- What you need to do: Repeat exactly the lines of the listing from the line containing "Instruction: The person" through its last line, and nothing beyond them.

### Data section ###

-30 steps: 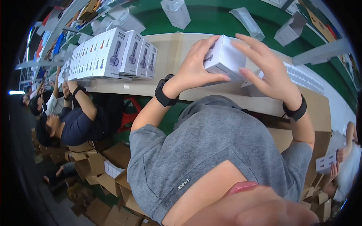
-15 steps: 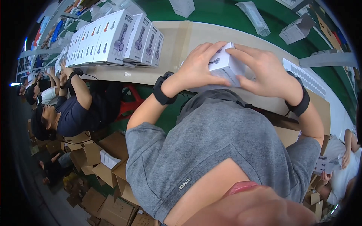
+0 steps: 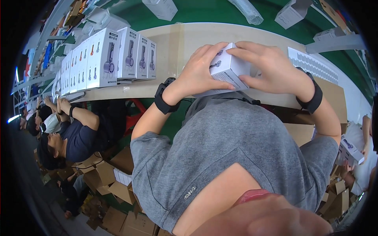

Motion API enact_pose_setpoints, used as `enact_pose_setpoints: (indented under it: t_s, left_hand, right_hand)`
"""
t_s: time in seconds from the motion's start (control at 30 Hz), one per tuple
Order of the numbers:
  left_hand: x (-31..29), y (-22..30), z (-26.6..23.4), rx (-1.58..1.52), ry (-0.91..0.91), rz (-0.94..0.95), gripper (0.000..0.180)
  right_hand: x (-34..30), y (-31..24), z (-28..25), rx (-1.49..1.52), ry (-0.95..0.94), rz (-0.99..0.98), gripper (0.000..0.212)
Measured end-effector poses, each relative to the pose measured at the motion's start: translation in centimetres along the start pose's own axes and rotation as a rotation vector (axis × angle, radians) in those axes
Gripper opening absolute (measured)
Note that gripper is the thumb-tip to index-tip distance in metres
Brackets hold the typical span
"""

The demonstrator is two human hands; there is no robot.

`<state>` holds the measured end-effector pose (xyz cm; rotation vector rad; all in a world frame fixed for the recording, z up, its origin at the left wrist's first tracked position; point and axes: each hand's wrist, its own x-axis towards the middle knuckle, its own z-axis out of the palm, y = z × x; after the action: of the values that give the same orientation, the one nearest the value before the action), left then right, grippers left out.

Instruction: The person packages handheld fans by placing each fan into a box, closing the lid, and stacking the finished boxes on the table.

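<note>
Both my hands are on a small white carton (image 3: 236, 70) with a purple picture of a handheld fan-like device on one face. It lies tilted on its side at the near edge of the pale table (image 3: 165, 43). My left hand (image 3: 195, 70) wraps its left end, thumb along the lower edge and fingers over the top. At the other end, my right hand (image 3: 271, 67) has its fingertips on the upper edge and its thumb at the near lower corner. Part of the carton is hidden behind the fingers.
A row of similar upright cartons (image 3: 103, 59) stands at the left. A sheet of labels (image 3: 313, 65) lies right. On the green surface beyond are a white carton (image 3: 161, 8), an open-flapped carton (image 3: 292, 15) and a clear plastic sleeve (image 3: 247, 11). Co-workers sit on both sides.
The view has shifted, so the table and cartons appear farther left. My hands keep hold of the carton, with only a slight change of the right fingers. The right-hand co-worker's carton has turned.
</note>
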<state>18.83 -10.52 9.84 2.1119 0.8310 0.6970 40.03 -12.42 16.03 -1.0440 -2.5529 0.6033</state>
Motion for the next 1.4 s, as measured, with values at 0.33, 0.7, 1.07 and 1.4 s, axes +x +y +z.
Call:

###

- Exercise result:
Instruction: The person packages handheld fans by placing each fan into a box, closing the lid, and stacking the finished boxes on the table.

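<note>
Both my hands are on a small white carton (image 3: 236, 70) with a purple picture of a handheld fan-like device on one face. It lies tilted on its side at the near edge of the pale table (image 3: 165, 43). My left hand (image 3: 195, 70) wraps its left end, thumb along the lower edge and fingers over the top. At the other end, my right hand (image 3: 271, 67) has its fingertips on the upper edge and its thumb at the near lower corner. Part of the carton is hidden behind the fingers.
A row of similar upright cartons (image 3: 103, 59) stands at the left. A sheet of labels (image 3: 313, 65) lies right. On the green surface beyond are a white carton (image 3: 161, 8), an open-flapped carton (image 3: 292, 15) and a clear plastic sleeve (image 3: 247, 11). Co-workers sit on both sides.
The view has shifted, so the table and cartons appear farther left. My hands keep hold of the carton, with only a slight change of the right fingers. The right-hand co-worker's carton has turned.
</note>
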<state>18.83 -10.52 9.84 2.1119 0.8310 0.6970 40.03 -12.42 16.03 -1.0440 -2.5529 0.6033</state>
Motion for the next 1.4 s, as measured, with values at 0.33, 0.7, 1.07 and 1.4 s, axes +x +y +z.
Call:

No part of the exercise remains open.